Every line below from the one with "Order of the" through the one with "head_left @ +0" should be retyped exactly, both ends included; no other lines and no pictures.

• • • •

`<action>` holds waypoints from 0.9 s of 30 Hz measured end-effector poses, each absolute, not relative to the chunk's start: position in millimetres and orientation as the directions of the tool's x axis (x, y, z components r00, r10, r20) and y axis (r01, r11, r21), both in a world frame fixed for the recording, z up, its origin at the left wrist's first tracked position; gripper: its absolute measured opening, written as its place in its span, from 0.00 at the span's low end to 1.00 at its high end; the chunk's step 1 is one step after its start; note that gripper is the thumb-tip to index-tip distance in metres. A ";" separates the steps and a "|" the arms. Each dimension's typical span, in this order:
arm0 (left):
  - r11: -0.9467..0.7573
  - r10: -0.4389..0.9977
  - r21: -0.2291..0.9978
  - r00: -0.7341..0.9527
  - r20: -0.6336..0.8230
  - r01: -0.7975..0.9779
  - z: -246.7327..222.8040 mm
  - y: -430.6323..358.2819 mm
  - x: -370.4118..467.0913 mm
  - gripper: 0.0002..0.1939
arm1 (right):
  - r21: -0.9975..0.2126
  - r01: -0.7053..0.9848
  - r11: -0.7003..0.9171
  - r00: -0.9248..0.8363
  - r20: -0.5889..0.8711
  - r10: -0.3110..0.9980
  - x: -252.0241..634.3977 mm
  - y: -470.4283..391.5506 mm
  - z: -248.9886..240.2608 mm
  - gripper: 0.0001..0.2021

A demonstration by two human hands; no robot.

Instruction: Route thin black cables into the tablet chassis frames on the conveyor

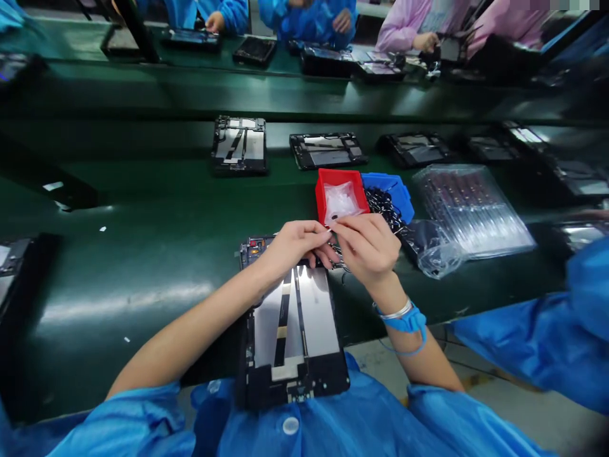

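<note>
Directly before me lies an opened tablet (320,317), its inner parts and flat ribbon cables exposed, near end at the table's front edge. Above its far end my left hand (297,244) is closed in a pinch. My right hand (370,247) pinches too, its fingertips meeting those of the left. Whatever small piece sits between the fingertips is too small to name. Just beyond them stands a red bin (324,190) with a clear plastic bag (340,198) in it. Beside that is a blue bin (402,193) filled with small black parts (380,206).
Stacked clear plastic trays (476,209) and a crumpled plastic bag (440,251) lie right of the bins. Several opened tablets (328,151) line the far side of the green bench (143,241). A co-worker's blue sleeve (523,336) is close on the right. Other people work opposite.
</note>
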State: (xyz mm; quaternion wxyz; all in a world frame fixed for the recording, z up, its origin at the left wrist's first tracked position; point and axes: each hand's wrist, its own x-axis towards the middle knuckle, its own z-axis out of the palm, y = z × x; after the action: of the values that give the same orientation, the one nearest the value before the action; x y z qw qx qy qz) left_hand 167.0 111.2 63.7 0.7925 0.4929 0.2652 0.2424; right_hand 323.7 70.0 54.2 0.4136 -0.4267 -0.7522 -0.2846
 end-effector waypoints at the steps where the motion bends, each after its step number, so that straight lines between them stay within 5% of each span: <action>1: 0.394 0.646 0.910 0.744 -0.173 -0.131 61.4 111.7 167.2 0.10 | 0.073 0.887 0.457 -0.285 0.865 0.414 324.2 71.3 53.7 0.12; 15: 0.156 0.773 0.985 0.630 -0.072 -0.078 55.2 117.1 156.4 0.08 | -0.044 0.891 0.452 -0.250 0.783 0.570 303.5 67.4 58.2 0.09; 23: -0.284 0.798 0.938 0.591 0.115 0.201 55.4 114.0 151.5 0.12 | 0.003 0.900 0.437 -0.304 0.721 0.622 299.4 64.7 58.9 0.08; 27: -0.107 0.799 0.984 0.602 -0.003 0.146 52.2 117.7 152.2 0.12 | -0.045 0.928 0.370 -0.231 0.710 0.666 310.7 71.0 58.8 0.09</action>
State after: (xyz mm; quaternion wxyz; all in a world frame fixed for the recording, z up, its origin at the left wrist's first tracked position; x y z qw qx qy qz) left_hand 152.2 117.7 52.2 0.5733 0.6873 0.3435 0.2847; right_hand 310.7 71.0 58.8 0.3300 -0.5248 -0.7591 -0.1987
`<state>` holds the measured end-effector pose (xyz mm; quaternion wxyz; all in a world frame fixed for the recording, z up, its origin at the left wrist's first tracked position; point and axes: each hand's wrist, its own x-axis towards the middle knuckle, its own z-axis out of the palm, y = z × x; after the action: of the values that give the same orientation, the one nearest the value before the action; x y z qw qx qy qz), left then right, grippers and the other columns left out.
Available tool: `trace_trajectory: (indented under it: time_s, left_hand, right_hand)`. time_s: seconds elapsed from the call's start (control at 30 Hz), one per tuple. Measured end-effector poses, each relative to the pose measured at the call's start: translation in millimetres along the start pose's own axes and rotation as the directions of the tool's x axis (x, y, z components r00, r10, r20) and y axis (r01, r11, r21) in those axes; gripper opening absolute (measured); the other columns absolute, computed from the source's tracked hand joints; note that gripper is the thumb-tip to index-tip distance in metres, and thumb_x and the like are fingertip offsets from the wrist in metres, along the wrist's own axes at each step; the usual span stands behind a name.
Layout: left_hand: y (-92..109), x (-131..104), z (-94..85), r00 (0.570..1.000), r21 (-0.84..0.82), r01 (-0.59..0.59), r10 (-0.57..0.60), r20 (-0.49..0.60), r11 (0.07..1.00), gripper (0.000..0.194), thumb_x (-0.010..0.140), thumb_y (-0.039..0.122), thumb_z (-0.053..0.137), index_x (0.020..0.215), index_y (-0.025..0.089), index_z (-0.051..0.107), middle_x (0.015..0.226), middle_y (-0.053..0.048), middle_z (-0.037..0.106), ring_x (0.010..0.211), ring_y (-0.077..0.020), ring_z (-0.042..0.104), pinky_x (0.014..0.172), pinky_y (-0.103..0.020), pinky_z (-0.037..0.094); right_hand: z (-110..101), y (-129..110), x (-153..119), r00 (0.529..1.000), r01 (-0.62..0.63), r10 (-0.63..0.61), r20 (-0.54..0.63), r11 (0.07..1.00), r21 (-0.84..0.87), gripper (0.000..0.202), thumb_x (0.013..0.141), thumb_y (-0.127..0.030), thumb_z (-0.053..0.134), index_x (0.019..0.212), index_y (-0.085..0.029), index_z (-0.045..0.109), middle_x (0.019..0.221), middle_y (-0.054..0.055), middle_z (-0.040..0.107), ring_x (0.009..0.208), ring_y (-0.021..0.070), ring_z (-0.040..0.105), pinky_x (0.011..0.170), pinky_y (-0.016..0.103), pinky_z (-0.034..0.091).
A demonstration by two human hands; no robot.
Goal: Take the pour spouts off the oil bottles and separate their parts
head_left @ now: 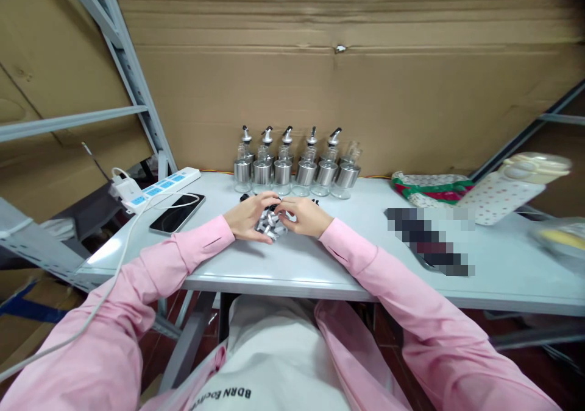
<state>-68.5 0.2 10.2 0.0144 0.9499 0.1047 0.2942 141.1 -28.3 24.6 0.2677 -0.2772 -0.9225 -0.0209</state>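
Observation:
On the grey-white table, a small pile of shiny silver pieces (269,225) lies between my two hands; their exact kind is too small to tell. My left hand (247,217) curves around the pile's left side, thumb spread away from the bent fingers. From the right, my right hand (305,216) reaches in with thumb and fingertips pinched together over the pile. Whatever it pinches is hidden. Small black parts peek out behind both hands. Just beyond stand glass bottles with steel bands (306,172), the front row without tops, the back row with pourer spouts (268,134).
Left of my hands lie a phone (177,214) and a power strip (162,189) with a white cable crossing my left sleeve. To the right are a blurred-out dark item (425,240), a red-green patterned pouch (432,189) and a dotted tumbler (505,195). Cardboard (365,88) closes off the back.

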Motion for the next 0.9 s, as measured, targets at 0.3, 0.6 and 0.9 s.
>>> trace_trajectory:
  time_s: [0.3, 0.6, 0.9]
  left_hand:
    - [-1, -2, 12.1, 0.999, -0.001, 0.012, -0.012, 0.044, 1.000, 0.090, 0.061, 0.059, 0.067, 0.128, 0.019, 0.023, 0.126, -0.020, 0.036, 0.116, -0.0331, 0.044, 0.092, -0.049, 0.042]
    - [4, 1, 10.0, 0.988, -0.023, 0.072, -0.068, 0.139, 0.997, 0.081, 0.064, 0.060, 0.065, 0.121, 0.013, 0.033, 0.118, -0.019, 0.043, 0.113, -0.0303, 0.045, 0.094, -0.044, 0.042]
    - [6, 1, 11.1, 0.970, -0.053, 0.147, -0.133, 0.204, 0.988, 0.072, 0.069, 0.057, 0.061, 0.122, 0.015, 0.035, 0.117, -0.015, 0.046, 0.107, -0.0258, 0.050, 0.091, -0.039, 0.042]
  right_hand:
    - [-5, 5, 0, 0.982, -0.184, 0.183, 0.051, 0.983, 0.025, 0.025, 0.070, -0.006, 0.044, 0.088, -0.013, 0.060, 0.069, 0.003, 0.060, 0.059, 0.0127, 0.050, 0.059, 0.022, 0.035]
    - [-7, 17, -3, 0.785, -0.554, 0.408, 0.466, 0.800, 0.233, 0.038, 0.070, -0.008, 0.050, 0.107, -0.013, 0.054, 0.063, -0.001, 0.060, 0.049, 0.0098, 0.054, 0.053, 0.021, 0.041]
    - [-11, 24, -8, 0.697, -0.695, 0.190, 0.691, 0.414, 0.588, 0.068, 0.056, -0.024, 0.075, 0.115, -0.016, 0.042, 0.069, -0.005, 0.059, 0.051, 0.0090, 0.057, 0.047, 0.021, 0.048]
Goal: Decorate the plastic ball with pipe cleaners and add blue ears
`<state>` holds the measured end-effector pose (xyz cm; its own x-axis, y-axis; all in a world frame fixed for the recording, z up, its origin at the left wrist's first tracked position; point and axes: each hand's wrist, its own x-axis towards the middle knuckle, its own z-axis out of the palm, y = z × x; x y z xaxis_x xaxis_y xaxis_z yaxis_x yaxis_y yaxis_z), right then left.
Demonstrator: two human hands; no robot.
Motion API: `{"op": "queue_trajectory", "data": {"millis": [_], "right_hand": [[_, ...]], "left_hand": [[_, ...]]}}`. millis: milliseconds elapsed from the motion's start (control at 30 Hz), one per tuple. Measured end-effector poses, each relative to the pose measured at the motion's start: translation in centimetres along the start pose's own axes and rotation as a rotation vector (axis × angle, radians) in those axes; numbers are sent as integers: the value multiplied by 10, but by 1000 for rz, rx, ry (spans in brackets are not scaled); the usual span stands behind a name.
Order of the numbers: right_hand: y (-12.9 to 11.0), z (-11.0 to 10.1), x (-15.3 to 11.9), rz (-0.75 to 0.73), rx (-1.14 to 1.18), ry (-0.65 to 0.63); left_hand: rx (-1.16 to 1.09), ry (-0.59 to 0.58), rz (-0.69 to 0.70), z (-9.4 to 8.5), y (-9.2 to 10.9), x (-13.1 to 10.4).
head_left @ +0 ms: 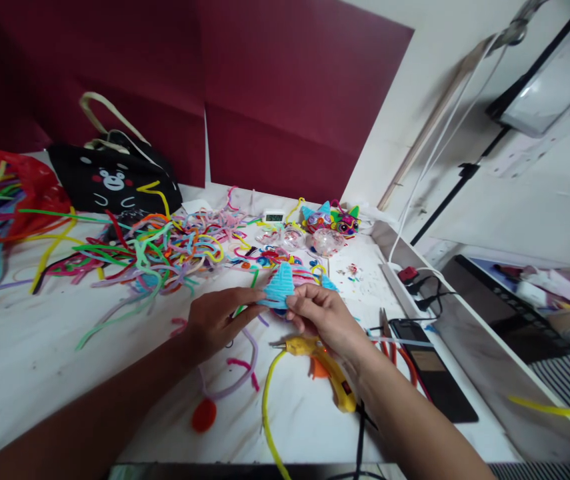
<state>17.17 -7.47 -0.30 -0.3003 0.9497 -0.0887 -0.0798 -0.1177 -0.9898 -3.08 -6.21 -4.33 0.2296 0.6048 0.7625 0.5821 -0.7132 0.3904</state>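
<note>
A light blue triangular piece made of ribbed fuzzy stems is held up near the middle of the view. My left hand pinches its lower left edge between thumb and fingers. On its lower right corner, the thumb and fingers of my right hand are closed. Behind the piece, a striped pink fuzzy object is partly hidden. Just below my right hand, a yellow glue gun lies on the white table, a small red light showing on it.
Many coloured fuzzy stems are heaped at the left, by a red bag and a black bag. Two colourful cat-like faces stand at the back. Scissors, a phone and a power strip lie right.
</note>
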Motion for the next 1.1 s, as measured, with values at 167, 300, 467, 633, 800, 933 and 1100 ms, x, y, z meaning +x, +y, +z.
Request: {"op": "queue_trajectory", "data": {"millis": [167, 300, 467, 633, 800, 933, 1100], "right_hand": [[3, 9, 2, 25, 105, -63], [6, 15, 4, 10, 142, -44], [7, 20, 4, -4, 160, -17], [7, 23, 3, -2, 167, -5], [8, 24, 3, 39, 180, -5], [10, 24, 3, 42, 187, -16], [11, 23, 3, 43, 181, -34]], "left_hand": [[23, 89, 318, 0, 3, 4], [36, 70, 338, 0, 4, 5], [83, 115, 336, -2, 4, 4], [130, 152, 342, -5, 3, 4], [116, 146, 386, -5, 1, 3], [81, 154, 360, -4, 2, 4], [31, 136, 344, -5, 3, 5]]}}
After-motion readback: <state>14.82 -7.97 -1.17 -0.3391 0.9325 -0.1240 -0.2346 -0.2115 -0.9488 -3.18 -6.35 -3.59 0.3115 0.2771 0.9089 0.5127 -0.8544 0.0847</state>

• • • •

### OUTPUT
Order of the numbers: right_hand: y (-12.9 to 11.0), z (-11.0 to 10.1), x (-15.3 to 11.9), rz (-0.75 to 0.73), rx (-1.14 to 1.18), ry (-0.65 to 0.63); left_hand: rx (-1.16 to 1.09), ry (-0.59 to 0.58), rz (-0.69 to 0.70), z (-9.4 to 8.5), y (-9.2 to 10.9), x (-13.1 to 10.4).
head_left @ +0 ms: 

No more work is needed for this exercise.